Open mthorrell opened this issue 1 year ago • 1 comments

Raw code to be optimized

import numpy as np
import pandas as pd

from gboost_module import xgbmodule

def meas_df_to_long_df(
    meas_df: pd.DataFrame,
    resolution: int
):
    assert 'time' in meas_df
    assert 'id' in meas_df
    assert 'event' in meas_df  # conceptually this is somewhat optional
    assert 'max_obs_time' not in meas_df  # don't have columns that would conflict with working columns

    meas_df = meas_df.sort_values(['id', 'time']).copy()

    non_zero_ids = [
        uid for uid in meas_df['id'].drop_duplicates()
        if not (meas_df[meas_df['id'] == uid]['time'] == 0).any()
    ]
    new_rows = []
    for uid in non_zero_ids:
        new_row = meas_df[meas_df['id'] == uid].iloc[0].copy()
        new_row['time'] = 0
        new_row['event'] = False
        new_rows.append(new_row.to_frame().T)
    meas_df = pd.concat(new_rows + [meas_df]).sort_values(['id', 'time']).copy()
        
    
    meas_df = meas_df.merge(
        meas_df.groupby('id')['time'].max().rename('max_obs_time').reset_index(),
        on='id',
        how='inner',
        validate='many_to_one'
    )
    
    meas_df = meas_df.sort_values(['id', 'time'])

    grid = pd.concat([
        pd.Series(np.linspace(
            meas_df['time'].min(),
            meas_df['time'].max(),
            resolution
        )),
        meas_df['time'].copy()
    ]).drop_duplicates().sort_values().to_list()
    
    long_df = []
    for t in grid:
        sub_df = meas_df[
            (meas_df['time'] <= t) & (meas_df['max_obs_time'] >= t)
        ].sort_values('time', ascending=False).drop_duplicates('id').copy()
        sub_df['measured_time'] = t
        long_df.append(sub_df)
    long_df = pd.concat(long_df).reset_index(drop=True)

    return long_df.sort_values(['id', 'measured_time']).reset_index(drop=True).copy()


class IntegrateSurv(torch.nn.Module):
    def __init__(self, meas_df, resolution, covariates=[], params={}):
        super(IntegrateSurv, self).__init__()
        
        self.meas_df = meas_df
        self.resolution = resolution
        self.model_cols = covariates + ['measured_time']

        self.long_df, self.id_stats = self.get_input_info_from_meas_df(meas_df)
        
        self.gb = xgbmodule.XGBModule(
            self.long_df.shape[0], len(self.model_cols), 1, params=params
        )
        self.base_lambda = torch.nn.Parameter(torch.Tensor([0.0]))

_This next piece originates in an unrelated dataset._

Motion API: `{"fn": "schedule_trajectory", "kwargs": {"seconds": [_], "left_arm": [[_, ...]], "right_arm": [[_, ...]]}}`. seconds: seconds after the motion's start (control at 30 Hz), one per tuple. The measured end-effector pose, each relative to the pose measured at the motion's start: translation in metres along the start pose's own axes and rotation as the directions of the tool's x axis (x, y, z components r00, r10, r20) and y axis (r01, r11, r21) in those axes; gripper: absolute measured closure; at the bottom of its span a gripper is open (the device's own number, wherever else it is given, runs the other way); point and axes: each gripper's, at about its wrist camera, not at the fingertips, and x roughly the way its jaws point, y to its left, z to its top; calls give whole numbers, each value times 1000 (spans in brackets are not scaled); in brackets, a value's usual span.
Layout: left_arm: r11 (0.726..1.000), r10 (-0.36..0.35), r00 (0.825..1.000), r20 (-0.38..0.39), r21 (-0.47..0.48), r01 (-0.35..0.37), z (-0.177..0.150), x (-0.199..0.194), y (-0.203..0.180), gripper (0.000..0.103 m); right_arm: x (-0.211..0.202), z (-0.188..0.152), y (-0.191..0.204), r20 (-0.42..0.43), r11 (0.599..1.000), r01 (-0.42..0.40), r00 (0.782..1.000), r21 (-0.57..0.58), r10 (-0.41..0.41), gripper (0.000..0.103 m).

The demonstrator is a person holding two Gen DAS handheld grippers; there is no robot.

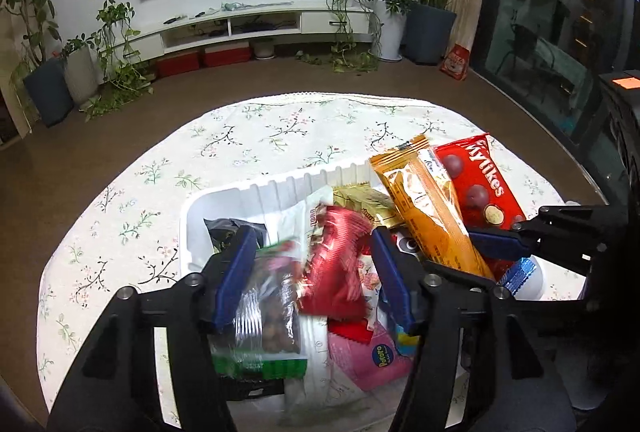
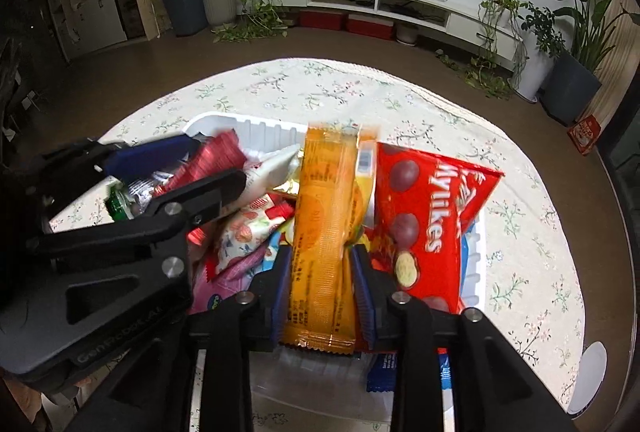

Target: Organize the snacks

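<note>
A white plastic bin [image 1: 280,188] on the floral tablecloth holds several snack packets. My left gripper [image 1: 316,268] is open above the bin, with a red foil packet [image 1: 336,264] and a clear nut bag [image 1: 268,312] between its fingers, both blurred. My right gripper [image 2: 322,292] is shut on an orange wafer packet [image 2: 324,240] and holds it upright over the bin [image 2: 256,124]. The orange packet also shows in the left wrist view [image 1: 424,208]. A red Mylikes bag [image 2: 424,220] leans against the bin's right side.
A pink packet [image 1: 376,356] and a strawberry-print packet [image 2: 248,232] lie in the bin. A blue packet [image 2: 384,368] lies at the near edge. The round table [image 1: 280,124] stands on brown floor, with plants and a TV shelf beyond.
</note>
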Motion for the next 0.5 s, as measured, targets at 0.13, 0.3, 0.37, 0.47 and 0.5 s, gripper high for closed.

        self.test_long_df = None
        self.test_id_stats = None

    def get_input_info_from_meas_df(self, meas_df):
        long_df = meas_df_to_long_df(meas_df, self.resolution).sort_values(
            ['id', 'measured_time']
        ).reset_index(drop=True).copy()

        id_stats = long_df.groupby('id').apply(
            lambda x: pd.Series({
                'n_preds': x.shape[0],
                'event': x['event'].any()
            })
        ).reset_index().copy()
        id_stats['preds_idx'] = id_stats['n_preds'].cumsum()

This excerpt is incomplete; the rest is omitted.